Em uma análise dos desempenhos na última década, os desembolsos, que somavam R$ 52,3 bilhões em 2006, atingiram a marca recorde de R$ 190,4 bilhões, em 2013. A escalada dos volumes – combinada com a remarcação das taxas, estimulando a formação de um gap entre os percentuais da TJLP (hoje 6,5% ao ano) e da Selic (hoje 14,25% ao ano) – foi responsável por minar, ano após ano, um terreno que seria fértil para as captações privadas. Os efeitos se tornam evidentes quando comparados com a evolução das emissões de debêntures.
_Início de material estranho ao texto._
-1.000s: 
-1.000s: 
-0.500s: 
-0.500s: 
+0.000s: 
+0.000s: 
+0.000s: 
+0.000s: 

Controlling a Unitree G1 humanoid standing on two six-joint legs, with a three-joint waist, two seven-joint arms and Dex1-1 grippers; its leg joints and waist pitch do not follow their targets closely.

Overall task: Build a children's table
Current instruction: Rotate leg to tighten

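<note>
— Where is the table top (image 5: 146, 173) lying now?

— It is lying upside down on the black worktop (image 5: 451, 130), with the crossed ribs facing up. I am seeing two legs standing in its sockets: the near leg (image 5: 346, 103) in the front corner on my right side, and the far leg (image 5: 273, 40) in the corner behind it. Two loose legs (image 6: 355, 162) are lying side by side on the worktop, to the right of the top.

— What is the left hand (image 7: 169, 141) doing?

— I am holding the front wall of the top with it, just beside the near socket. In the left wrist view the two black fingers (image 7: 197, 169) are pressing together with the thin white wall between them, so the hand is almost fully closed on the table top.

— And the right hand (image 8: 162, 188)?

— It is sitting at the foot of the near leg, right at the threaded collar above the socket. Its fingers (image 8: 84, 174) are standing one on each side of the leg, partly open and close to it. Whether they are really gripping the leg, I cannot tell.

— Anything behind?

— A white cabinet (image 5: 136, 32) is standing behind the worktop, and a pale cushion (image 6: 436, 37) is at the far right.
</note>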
Na prática, sempre que há um período de alta na taxa de juros o mercado destes títulos de renda fixa se contrai. O oposto ocorre com os desembolsos do Bndes. Segundo dados da Anbima, em 2012, enquanto os juros oscilavam de 11%, em janeiro, para 7,25%, no decorrer do exercício, as emissões de debêntures saltaram 82,2%, fechando no patamar recorde de R$ 88,4 bilhões. No ano seguinte, em 2013, quando a Taxa Selic voltou a bater em 10% no encerramento de dezembro, as emissões foram reduzidas a R$ 66,1 bilhões, uma queda de 25,2%.
Na outra ponta, com a TJLP entre 5,5% e 6% em 2012, o Bndes liberou R$ 156 bilhões. Nos dois anos seguintes, 2013 e 2014, a taxa atingiu 5% ao ano, o menor patamar de toda a série histórica iniciada em 1995, e as liberações chegaram as marcas recordes de R$ 190,4 bilhões (22%) e R$ 187,8 Bilhões (20,3%), respectivamente.
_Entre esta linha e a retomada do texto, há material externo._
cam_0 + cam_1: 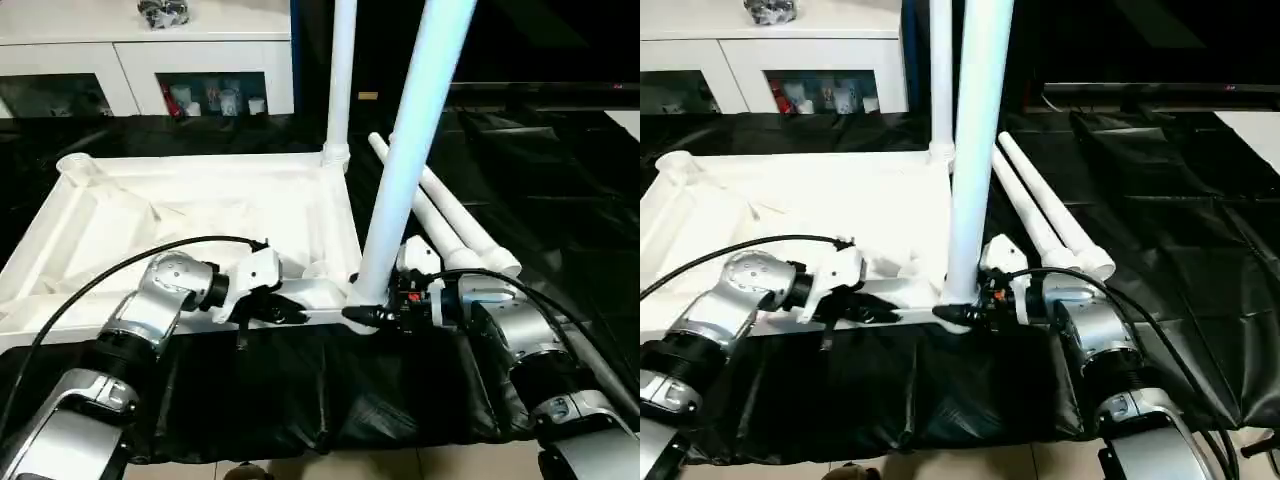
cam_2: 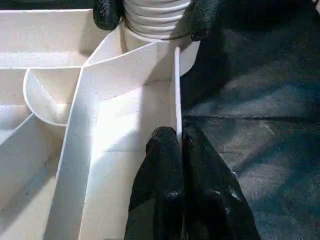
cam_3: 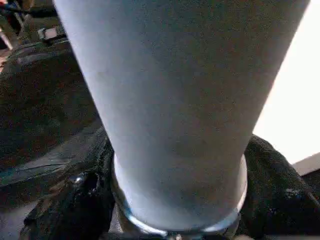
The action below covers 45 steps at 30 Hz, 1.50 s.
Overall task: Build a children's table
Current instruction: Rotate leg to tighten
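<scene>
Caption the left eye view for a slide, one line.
Right claw grips a leg standing in the upturned tabletop's near corner socket while the left claw pinches its rim.

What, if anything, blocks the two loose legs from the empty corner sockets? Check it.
Nothing visible does. The two loose legs lie on the black cloth beside the upturned tabletop. The far-left socket stands open and bare. The other empty corner is behind the left arm, so I cannot tell there.

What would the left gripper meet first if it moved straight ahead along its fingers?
Probably the threaded base of the near leg, which the right gripper holds at the corner socket; the left gripper pinches the tabletop's rim wall.
</scene>
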Tool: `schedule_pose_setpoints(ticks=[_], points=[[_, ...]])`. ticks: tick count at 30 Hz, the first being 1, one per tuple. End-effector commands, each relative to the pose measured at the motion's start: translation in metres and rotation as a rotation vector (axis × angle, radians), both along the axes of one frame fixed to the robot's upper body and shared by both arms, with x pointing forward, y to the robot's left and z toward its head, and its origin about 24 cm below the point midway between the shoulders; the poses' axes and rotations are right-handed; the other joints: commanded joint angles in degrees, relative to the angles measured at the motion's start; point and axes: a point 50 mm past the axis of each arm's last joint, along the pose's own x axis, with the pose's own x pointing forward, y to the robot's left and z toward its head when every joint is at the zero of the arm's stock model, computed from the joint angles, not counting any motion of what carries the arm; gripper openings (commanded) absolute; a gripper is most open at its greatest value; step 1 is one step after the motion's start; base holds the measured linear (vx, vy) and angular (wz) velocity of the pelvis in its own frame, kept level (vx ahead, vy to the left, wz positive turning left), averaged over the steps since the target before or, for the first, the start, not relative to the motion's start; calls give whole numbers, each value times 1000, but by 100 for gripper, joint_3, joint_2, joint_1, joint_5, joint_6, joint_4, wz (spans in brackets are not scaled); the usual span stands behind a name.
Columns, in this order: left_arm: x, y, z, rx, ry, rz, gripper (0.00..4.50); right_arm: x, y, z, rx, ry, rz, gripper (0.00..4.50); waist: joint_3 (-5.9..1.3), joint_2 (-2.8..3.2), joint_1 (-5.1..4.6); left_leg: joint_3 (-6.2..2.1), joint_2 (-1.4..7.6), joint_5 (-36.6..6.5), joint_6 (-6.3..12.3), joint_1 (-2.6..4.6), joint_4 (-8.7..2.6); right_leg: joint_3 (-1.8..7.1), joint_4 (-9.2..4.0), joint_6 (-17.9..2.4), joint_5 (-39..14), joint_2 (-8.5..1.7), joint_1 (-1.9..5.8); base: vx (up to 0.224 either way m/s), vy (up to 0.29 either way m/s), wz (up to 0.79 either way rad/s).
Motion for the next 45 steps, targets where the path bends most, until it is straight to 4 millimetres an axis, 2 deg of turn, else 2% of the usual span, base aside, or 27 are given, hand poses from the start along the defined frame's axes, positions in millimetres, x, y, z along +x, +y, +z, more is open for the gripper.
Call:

“Não resta a menor dúvida de que o Bndes é um inibidor do mercado. As grandes empresas, que são as que conseguiriam emitir debêntures com facilidade, evidentemente preferem o menor custo. Já o Bndes é um competidor de juros subsidiados. No Brasil, há essa distorção. É curioso. Como o governo não tem recursos próprios para investir em infraestrutura, repassa ao setor privado, mas financia 60% ou 70% com juros subsidiados pelo Tesouro”, resume o superintendente-técnico do Cemec, Lauro Modesto.
De acordo com Modesto, o programa não é suficiente para alterar a lógica do mercado. Ele defende um novo arranjo financeiro para os juros subsidiados. “A empresa poderia emitir o título para que o Bndes comprasse para guardar em sua tesouraria. Quando o projeto estivesse pronto e gerando receitas próprias, estes papéis valeriam muito mais. O banco poderia vender a debênture e fazer o giro de caixa”, destaca. Ou seja, o Bndes faria a transação com juros subsidiados, mas recuperaria pelo menos uma parcela destes subsídios.
Como o maior inimigo do mercado é o juro, a nova escalada da Taxa Selic, elavada em meio ponto percentual na semana passada,  deve retardar ainda mais o incentivo. A gerente da Anbima Erika Lacreta admite que a expectativa é de um ritmo mais lento no primeiro ano. “Precisamos considerar o cenário macroeconômico que isso impacta. As condições devem favorecer um movimento para que o mercado reaja a esse estímulo de maneira positiva”.